Le coût de la main d'œuvre représente de 48 à 60 % du prix selon les produits. Cette question a été abordée lors des rencontres des 4 et 6 août dernier entre les producteurs, leurs représentants et le ministre de l'agriculture. Un plan se soutien a d'ailleurs été annoncé de 15 millions d'euros. On espère que les modalités ont été vérifiées avec la Commission européenne afin qu'il ne soit pas taxé dans peu de temps de contraire aux obligations communautaires. Mais, comme pour d'autres produits de consommation courante, les prix des fruits et légumes sont plus chers en France que chez nos voisins immédiats comme l'Allemagne pour d'autres raisons comme les circuits de distribution2, des facteurs technologiques, commerciaux (choix des variétés, les sources d'énergie utilisées etc.). Un rapport a été demandé au niveau européen pour faire le point sur le travail au noir et autres pratiques déloyales par le ministre B. Le Maire. Un autre rapport du député J. Remiller (UMP, président du comité "fruits et légumes" de l'Assemblée nationale) décrit un secteur en très grande difficulté. La fédération nationale des producteurs de légumes réclame que l'Europe se saisisse de la question sociale et ne se limite à une zone de libre-échange.
Pour ce qui y est du social, l'Union européenne s'en est déjà saisie dans la limite des compétences qui lui sont conférées par les États-membres. Aux termes des dispositions sociales contenues dans les traités successifs ainsi que dans celui en vigueur du traité de Nice ou en cours de ratification du traité de Lisbonne, l'Union européenne n'a pas de compétences en matière de salaires. Ce domaine reste exclusivement de la compétence nationale, sauf pour la dimension d'égalité homme/femme.

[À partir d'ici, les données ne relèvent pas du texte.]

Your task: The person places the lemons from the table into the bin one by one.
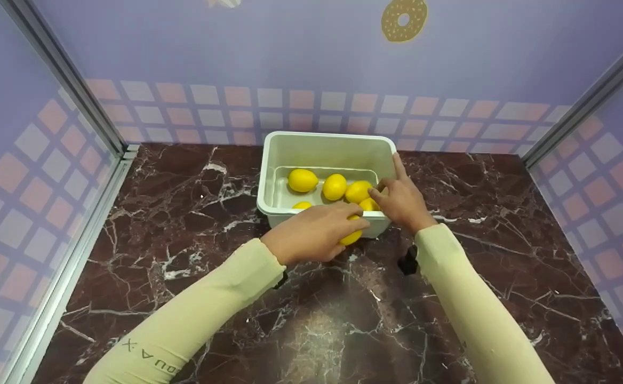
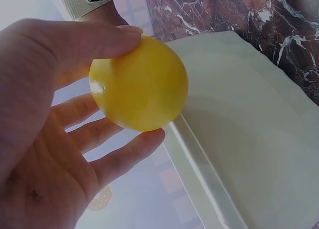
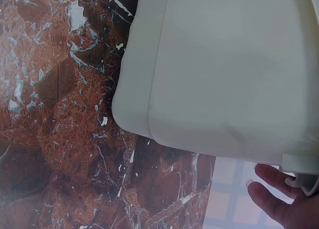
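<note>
My left hand holds a yellow lemon just outside the near wall of a white plastic bin. In the left wrist view the thumb lies on top of the lemon, and the fingertips touch it from below. My right hand grips the bin's right rim near the front corner, with the thumb over the inside. Two fingers of the right hand extend beside the outer wall in the right wrist view. Several lemons lie on the bin floor; the near wall and left hand partly hide some.
The bin stands on a dark red marbled tabletop near its back edge. Behind it rises a purple wall panel with a tile pattern. Side panels with metal frame posts border the table left and right.
</note>
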The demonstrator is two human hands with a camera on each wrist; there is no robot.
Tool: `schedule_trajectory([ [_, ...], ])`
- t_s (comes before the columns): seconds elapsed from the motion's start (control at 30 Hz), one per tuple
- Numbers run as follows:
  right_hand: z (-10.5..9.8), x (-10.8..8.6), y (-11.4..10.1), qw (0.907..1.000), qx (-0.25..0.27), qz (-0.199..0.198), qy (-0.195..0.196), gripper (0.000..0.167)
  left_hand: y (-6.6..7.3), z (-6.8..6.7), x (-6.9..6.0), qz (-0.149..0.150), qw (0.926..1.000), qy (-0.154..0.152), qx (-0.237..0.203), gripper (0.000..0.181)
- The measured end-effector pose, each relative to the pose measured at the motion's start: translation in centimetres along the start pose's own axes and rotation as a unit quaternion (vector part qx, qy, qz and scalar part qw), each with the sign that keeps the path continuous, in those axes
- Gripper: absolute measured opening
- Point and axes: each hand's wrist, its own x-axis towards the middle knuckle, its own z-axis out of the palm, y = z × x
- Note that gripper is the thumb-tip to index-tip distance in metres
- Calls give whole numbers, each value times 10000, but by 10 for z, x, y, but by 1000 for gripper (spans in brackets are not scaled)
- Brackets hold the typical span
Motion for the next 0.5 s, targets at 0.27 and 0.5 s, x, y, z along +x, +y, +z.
schedule_trajectory([
  [0.27, 0, 0, 1, 10000, -28, -38, 17, 33, -2, -4, 2, -96, 9999, -141, -28, 48],
  [0.5, -1, 0, 1, 10000, -10, -29, -19, 34, -6, -5, 5, -199, 9995, -237, -79, 53],
])
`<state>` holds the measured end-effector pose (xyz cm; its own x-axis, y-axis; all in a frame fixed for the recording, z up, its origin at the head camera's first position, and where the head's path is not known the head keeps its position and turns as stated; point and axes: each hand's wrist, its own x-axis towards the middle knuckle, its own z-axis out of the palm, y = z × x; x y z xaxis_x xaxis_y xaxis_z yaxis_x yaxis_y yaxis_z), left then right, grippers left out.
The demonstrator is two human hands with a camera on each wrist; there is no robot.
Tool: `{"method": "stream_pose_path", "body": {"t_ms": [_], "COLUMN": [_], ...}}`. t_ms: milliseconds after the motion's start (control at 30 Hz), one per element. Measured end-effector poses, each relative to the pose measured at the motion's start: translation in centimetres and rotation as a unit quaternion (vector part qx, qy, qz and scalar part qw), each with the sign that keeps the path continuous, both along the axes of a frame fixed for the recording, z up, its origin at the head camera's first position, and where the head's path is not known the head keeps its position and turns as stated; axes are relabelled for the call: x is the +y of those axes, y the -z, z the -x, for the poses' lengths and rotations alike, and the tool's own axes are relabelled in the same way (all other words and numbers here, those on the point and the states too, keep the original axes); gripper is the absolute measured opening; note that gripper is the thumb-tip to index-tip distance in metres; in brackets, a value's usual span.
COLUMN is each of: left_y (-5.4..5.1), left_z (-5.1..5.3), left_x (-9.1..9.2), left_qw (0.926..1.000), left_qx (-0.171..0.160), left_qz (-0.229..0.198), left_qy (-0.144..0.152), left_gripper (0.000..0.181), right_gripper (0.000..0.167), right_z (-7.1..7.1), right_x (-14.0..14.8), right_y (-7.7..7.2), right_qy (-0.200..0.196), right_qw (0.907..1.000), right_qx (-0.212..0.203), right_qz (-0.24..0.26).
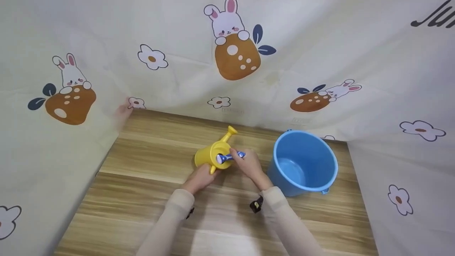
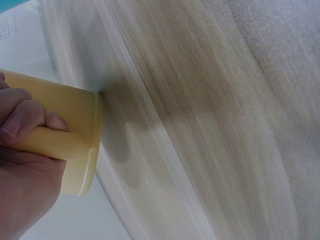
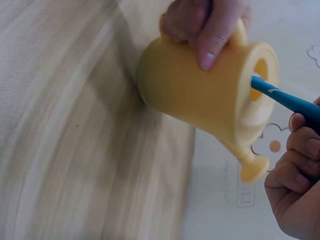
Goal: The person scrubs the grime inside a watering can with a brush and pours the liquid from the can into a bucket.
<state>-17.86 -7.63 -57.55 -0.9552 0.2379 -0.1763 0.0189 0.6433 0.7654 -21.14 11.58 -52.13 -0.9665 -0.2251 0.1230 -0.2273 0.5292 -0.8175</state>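
Observation:
A yellow watering can [image 1: 203, 157] is at the middle of the wooden surface, its top opening turned toward the head camera. Its spout points away to the upper right. My left hand [image 1: 201, 177] grips the can's handle, fingers curled round it in the left wrist view. My right hand [image 1: 250, 164] holds a blue-handled brush [image 3: 285, 99] with a whitish head [image 1: 219, 159]. The brush's end reaches into the can's opening in the right wrist view, where its tip is hidden. Whether the can's base fully rests on the surface, I cannot tell.
A light blue bucket [image 1: 280, 177] stands upright just right of my right hand. Wood-grain surface [image 1: 142, 149] lies around the can. Pale cloth walls [image 1: 177, 78] printed with rabbits and flowers rise at the back and both sides.

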Motion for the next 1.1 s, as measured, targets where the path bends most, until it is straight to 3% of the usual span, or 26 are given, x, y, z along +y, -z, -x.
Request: {"method": "stream_pose_path", "body": {"t_ms": [300,533,733,933,1100], "left_y": [-0.1,-0.2,-0.4,-0.6,-0.4], "left_z": [0.0,0.0,-0.1,-0.2,-0.2], "left_x": [-0.1,0.1,0.2,0.3,0.1], "left_qw": [1.0,0.9999,0.9996,0.9989,0.999], "left_qx": [-0.005,-0.014,-0.026,-0.047,-0.044], "left_qz": [0.004,0.008,0.006,0.008,0.004], "left_qy": [0.0,-0.003,-0.002,-0.006,-0.008], "left_gripper": [0.025,0.028,0.028,0.022,0.022], "right_gripper": [0.041,0.042,0.043,0.044,0.045], "right_z": [-0.1,-0.2,-0.2,-0.2,-0.3], "right_x": [0.6,0.4,-0.1,-1.2,-2.0], "right_y": [-0.6,-0.4,0.0,0.6,1.2], "right_qy": [-0.018,-0.008,-0.01,0.026,0.049], "right_qw": [0.9996,0.9995,0.9985,0.9987,0.9979], "right_qx": [-0.004,0.004,-0.024,-0.039,-0.043], "right_qz": [0.02,0.031,0.048,0.02,0.005]}}
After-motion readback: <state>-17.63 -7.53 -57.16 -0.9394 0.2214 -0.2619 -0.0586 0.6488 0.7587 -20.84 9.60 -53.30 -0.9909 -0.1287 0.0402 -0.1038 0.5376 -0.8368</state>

On ne peut que déplorer que les aides non notifiées entre 1992 et 2002 dans ce secteur n'aient pas davantage servies à sa modernisation et au renforcement de sa compétitivité tant au niveau intra européen qu'international et aussi ce réflexe purement français de réclamer l'assistance des pouvoirs publics en cas de crise, de difficulté...Il y a toujours quelque chose à retenir de ses expériences malheureuses...
1DÉCISION DE LA COMMISSION du 28 janvier 2009 concernant les «plans de campagne» dans le secteur des fruits et légumes mis à exécution par la France [C 29/05 (ex NN 57/05)] [notifiée sous le numéro C(2009) 203] (Le texte en langue française est le seul faisant foi.) (2009/402/CE) JOUE du 26.5.2009 L 127/11.
2Etude sur « L'emploi et la compétitivité des filières fruits et légumes » réalisée par le ministère de l'agriculture.